Some examples are provided in the evaluation, and show that discrimination between foreign fleets has sometimes been in favour of EU fleets, like in Guinea Bissau, where there was “a more favourable treatment for EU vessels which were exempted from landings in national ports under the 2014-2017 Protocol.” In other cases, more restrictive measures were seemingly applied to EU fleets, like in Madagascar, where EU tuna vessels were the only foreign fleet to be imposed a catch limit for sharks.
A strict implementation of the non-discrimination clause will be particularly important for local artisanal fishers when it concerns restrictive measures for access of EU fleets to some areas, or to some over-exploited resources that are also targeted by artisanal fishers. But, so far, the implementation of the non-discrimination clause is patchy in that area: the evaluation underlines that, in cases where partner countries resources face over-exploitation, the diminution of fishing opportunities for EU fleets, “while appropriate given stock status, may not be sufficient on its own to rebuild overexploited stocks if fishing effort by other fleets is insufficiently regulated by the coastal state.”
…particularly in the absence of transparency
All in all, for the evaluators, it has been difficult to assess whether the partner country granted more favorable conditions to non-EU foreign fleets than to EU fleets: “The main reason is that transparency of foreign access agreements is not yet a widespread practice worldwide, including in the partner third countries.” A “transparency clause”, whereby the partner country commits to make public any foreign fishing access agreement, has been present in several SFPAs with African countries: Cabo Verde, The Gambia, Guinea Bissau, Liberia, Mauritania, São Tomé and Príncipe and The Seychelles. In some other cases, - like Cote d’Ivoire, Mauritius, Morocco-, the partner country only committed to provide information on foreign access agreements to the EU, but not to the public. Only Senegal has so far refused to include any clause in its SFPA to share information with the EU or the general public about its foreign access arrangements.

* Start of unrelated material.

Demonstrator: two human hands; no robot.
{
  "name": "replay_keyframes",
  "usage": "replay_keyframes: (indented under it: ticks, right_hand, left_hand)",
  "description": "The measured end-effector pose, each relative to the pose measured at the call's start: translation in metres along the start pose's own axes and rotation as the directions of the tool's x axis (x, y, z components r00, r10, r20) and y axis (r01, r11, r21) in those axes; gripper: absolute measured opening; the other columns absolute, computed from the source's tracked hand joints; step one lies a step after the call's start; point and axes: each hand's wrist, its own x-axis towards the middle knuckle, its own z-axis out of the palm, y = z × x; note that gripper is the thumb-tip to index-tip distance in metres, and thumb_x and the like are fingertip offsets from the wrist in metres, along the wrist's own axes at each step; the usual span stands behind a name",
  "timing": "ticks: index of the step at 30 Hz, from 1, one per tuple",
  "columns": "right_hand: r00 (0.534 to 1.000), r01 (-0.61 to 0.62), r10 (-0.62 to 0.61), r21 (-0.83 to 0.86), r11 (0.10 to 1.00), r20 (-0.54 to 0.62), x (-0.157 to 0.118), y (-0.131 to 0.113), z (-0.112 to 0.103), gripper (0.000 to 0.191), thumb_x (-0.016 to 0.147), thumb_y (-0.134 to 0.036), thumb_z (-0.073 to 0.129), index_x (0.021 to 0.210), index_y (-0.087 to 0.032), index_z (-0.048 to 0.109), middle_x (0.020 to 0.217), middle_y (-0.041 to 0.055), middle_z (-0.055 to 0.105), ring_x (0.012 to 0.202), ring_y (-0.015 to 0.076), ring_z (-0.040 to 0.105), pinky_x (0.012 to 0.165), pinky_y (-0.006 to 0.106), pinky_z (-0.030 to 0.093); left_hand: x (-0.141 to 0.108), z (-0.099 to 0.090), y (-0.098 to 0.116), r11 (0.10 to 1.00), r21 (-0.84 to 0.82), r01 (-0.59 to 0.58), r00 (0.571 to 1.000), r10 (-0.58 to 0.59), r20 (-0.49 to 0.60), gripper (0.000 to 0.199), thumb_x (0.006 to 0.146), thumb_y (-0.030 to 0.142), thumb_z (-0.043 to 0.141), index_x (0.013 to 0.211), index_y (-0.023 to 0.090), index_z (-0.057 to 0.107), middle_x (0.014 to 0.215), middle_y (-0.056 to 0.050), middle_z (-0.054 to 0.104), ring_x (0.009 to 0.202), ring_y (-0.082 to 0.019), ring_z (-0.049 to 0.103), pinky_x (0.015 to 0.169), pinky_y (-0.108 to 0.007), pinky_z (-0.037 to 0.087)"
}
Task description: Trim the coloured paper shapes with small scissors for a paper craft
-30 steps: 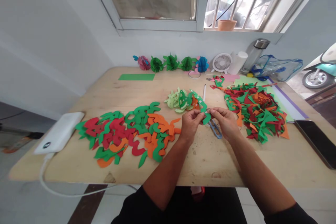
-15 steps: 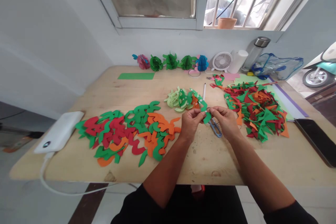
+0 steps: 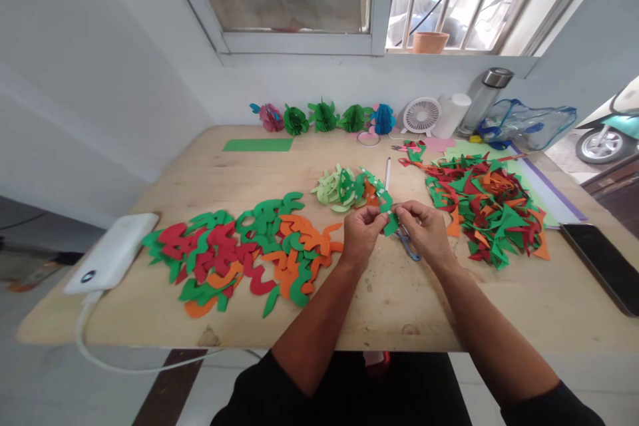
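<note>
A green paper piece (image 3: 391, 223) is pinched between the fingertips of my left hand (image 3: 363, 231). My right hand (image 3: 422, 229) is closed with its fingertips at the same piece's upper right edge; whatever else lies between them is too small to make out. Below the paper, partly hidden by it, blue-handled scissors (image 3: 410, 247) lie on the table. Just behind my hands is a chain of green and orange pieces with small white patches (image 3: 370, 190), beside a pile of light green cut pieces (image 3: 328, 186).
Cut green, red and orange shapes (image 3: 224, 246) spread across the left of the wooden table (image 3: 389, 313). Scraps (image 3: 494, 206) are heaped right, near a phone (image 3: 602, 266). Behind stand paper figures (image 3: 323, 116), a fan (image 3: 422, 115) and a bottle (image 3: 484, 103). A power bank (image 3: 112, 253) lies far left.
The green piece between my hands has tilted and shifted slightly left. The fingers of my right hand have moved a little; the objects on the table lie as before.
</note>
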Motion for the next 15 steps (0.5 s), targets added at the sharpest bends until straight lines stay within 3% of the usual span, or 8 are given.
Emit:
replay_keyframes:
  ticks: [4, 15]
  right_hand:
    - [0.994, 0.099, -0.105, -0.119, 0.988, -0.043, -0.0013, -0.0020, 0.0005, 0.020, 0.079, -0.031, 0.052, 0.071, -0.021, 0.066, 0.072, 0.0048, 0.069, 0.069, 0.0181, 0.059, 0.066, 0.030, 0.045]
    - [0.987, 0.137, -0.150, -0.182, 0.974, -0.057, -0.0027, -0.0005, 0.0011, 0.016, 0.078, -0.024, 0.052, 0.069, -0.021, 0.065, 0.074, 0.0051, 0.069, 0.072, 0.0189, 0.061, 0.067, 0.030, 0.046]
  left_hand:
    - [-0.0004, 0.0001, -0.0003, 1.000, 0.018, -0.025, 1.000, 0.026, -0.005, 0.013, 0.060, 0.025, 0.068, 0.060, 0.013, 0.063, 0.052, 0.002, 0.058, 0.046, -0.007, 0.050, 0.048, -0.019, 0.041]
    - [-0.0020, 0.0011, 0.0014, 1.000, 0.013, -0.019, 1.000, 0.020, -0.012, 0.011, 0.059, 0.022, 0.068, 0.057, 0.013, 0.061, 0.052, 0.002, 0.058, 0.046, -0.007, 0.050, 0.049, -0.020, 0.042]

However, in practice, and despite these commitments, the evaluation underlines that “the publication of details of foreign access agreements are still the exception.” If, in 2021, Mauritania and Seychelles published detailed information on their foreign access agreements, this was done as part of their initiatives to become compliant with the Fisheries Transparency Initiative (FiTI) standard. Indeed, for Mauritania, “the SFPA transparency clause was expected to be complied with much earlier as a result of the transparency clause introduced in the 2015 Protocol.”
Generally, there is little oversight from the EU on how both clauses, - on non-discrimination and on transparency- are implemented by the partner country: “there are no examples of SFPAs Joint Committees reviewing or discussing the application of the non-discrimination clause by the partner third countries,” highlight the evaluators. Very rightly, they suggest an improved monitoring by the SFPAs Joint Committees of the application of these clauses.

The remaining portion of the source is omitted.